Looking at the material below, work out how many of its lines hold the string "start". Give that figure alone.
+++
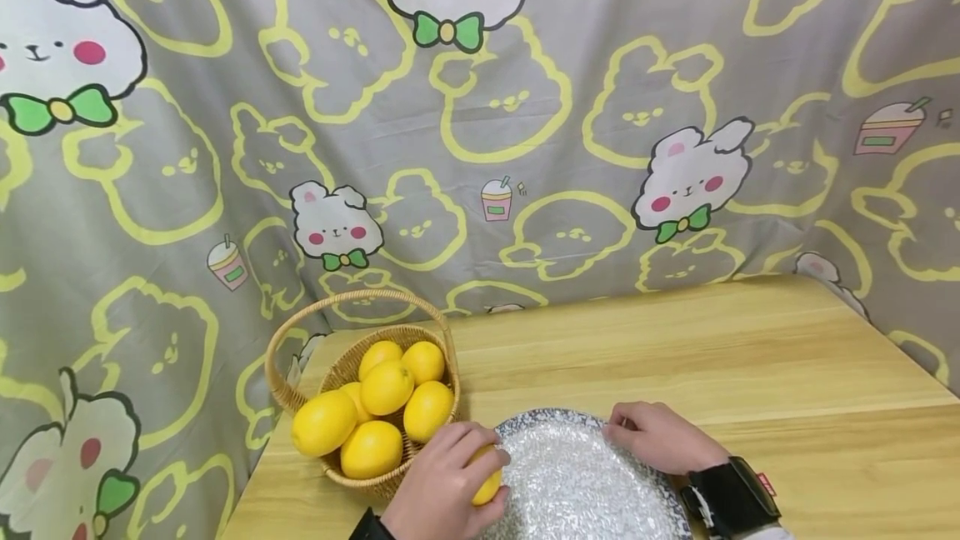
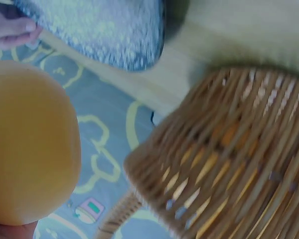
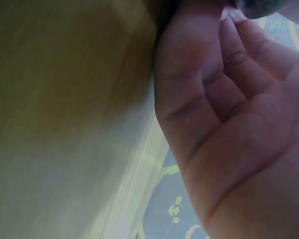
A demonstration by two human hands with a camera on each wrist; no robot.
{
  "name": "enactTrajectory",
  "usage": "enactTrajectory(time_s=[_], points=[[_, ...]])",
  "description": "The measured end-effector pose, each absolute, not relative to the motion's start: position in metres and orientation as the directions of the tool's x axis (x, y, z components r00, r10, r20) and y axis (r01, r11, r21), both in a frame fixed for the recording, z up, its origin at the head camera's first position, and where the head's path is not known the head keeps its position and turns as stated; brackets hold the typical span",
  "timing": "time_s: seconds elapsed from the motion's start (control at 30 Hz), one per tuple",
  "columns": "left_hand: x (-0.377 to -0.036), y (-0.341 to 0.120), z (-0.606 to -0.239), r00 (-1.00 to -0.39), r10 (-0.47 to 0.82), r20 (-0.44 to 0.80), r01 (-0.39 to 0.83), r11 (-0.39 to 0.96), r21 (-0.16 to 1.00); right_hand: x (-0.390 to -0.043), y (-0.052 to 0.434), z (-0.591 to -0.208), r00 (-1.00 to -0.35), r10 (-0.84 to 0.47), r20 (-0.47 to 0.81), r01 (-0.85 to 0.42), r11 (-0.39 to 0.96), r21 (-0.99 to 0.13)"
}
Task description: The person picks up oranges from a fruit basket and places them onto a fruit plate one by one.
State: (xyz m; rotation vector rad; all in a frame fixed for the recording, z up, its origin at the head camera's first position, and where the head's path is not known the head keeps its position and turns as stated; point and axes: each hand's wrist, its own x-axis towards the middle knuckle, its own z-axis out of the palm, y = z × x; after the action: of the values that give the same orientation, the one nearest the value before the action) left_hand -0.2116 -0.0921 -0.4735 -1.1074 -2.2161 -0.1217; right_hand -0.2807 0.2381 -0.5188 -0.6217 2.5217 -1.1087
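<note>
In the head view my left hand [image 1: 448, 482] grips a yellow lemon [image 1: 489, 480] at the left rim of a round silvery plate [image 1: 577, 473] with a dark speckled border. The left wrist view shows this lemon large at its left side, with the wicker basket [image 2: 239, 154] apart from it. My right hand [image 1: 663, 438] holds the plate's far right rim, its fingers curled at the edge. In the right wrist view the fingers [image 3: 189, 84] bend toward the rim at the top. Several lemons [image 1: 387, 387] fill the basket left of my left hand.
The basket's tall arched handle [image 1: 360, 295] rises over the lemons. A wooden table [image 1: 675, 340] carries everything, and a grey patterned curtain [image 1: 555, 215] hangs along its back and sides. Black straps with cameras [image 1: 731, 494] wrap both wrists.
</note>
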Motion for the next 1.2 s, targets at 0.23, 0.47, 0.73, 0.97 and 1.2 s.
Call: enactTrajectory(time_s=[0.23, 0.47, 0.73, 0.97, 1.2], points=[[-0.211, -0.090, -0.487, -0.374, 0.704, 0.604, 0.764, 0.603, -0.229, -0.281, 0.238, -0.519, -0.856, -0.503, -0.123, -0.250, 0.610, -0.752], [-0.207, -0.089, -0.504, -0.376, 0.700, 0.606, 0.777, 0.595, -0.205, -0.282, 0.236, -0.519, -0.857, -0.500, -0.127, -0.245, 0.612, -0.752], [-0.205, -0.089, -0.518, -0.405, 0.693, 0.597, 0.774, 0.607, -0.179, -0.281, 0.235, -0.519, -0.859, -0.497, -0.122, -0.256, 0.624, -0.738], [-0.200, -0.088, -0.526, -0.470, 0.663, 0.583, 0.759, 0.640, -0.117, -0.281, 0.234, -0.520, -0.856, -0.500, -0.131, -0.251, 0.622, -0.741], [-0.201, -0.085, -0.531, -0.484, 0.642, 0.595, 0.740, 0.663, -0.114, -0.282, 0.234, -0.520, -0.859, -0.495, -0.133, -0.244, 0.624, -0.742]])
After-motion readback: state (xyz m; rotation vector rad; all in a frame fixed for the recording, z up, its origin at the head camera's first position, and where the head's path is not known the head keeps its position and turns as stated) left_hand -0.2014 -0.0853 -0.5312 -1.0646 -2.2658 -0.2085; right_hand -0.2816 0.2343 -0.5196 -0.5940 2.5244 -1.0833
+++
TASK RESPONSE: 2